When you apply for a job outside of the modeling industry you are expected to have a resume. A resume typically lists your education, skills, experiences, accomplishments, and job-related interests in order to impress a potential employer and show them you’re the right person for the job.
A lot of people typically use templates they find online and cut and paste their information into them. I did a little research and to my surprise there were numerous web sites showing examples of how to set up and write modeling resumes. The sites went into great detail about what information a model should put on their resume and some were even selling templates that models could purchase and just fill in their own information. Really?
You see here's the thing - there is no such thing as a modeling resume and you don't need one - EVER! Did I just hear a collective sigh of relief!
I have worked as a model agent and scout for 30 years and I have never asked a model for their modeling resume. I have never prepared one for any of my models, nor have I ever been asked by any of the hundreds of modeling agencies I work with every day to provide them with a modeling resume for a model I was promoting. So, if someone is trying to sell you a template for a modeling resume you can save your money.

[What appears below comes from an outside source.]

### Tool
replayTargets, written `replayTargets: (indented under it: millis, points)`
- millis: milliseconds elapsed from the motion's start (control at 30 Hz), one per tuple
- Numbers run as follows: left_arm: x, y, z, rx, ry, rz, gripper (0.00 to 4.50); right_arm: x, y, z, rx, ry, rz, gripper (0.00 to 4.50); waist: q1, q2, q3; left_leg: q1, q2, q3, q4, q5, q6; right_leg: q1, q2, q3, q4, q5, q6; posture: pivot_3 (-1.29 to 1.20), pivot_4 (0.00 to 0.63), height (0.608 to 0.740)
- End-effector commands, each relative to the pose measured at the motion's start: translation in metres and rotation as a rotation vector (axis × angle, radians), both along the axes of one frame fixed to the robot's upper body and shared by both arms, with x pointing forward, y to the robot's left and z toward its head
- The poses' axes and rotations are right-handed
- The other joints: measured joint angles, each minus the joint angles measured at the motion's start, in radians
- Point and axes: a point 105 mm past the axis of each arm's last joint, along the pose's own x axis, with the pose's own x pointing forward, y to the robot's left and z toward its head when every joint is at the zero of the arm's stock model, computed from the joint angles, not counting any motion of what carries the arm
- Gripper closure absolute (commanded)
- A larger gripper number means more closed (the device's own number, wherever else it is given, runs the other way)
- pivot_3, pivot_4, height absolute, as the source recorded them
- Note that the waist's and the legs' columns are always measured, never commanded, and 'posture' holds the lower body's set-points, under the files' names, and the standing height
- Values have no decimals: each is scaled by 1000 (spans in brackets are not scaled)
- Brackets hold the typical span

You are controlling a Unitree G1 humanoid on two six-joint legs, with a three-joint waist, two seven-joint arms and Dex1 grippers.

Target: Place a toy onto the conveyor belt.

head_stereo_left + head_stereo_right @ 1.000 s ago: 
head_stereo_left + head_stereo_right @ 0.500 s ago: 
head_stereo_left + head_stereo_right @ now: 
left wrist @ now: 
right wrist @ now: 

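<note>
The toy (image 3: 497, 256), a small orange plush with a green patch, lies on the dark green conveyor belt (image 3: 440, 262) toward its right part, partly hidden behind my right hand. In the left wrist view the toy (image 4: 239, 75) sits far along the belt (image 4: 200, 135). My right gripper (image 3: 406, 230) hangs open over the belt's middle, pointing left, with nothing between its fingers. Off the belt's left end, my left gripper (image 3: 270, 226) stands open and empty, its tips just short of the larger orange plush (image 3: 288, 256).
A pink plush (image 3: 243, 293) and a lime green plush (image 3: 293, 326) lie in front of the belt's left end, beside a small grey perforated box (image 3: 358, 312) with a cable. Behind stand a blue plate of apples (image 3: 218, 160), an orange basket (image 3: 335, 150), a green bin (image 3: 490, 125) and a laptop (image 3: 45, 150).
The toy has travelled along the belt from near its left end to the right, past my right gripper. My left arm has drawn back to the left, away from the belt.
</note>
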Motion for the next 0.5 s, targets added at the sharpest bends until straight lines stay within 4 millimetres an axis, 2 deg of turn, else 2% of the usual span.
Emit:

In the modeling business a model’s photos are her resume. Rather than listing experience, training and other stats on a piece of paper, a model’s photos will show potential agencies and clients all they need to know about hiring that particular model. The photos may be of actual work the model has done – these are called "tearsheets", or they can be photos that the model has taken by a photographer on her own behalf – these are called "tests". Even if a model doesn’t have professional photos, snapshots are acceptable to show to the agents and scouts and even clients.
In order to present her resume, or in this case photos, to potential agents, scouts and clients a model may post her photos on an online model scouting site or print several hundred “composite cards”. A composite card is a selection of five or six of the model's best photos that are printed on a card which includes the model's name, stats, agency representation and contact information. Professional models will often do both.
The only time a model may need a resume is if he or she is also an actor. Actors do use and submit resumes to agents, casting directors and clients when applying for acting jobs. Having said that, it is not customary for models who are represented by modeling agencies to use an acting resume even if they are applying for an acting job when their primary status is model.
So, don't stress about modeling resumes - agents and clients don't want them and models don't need them. Models always let their pictures do the talking.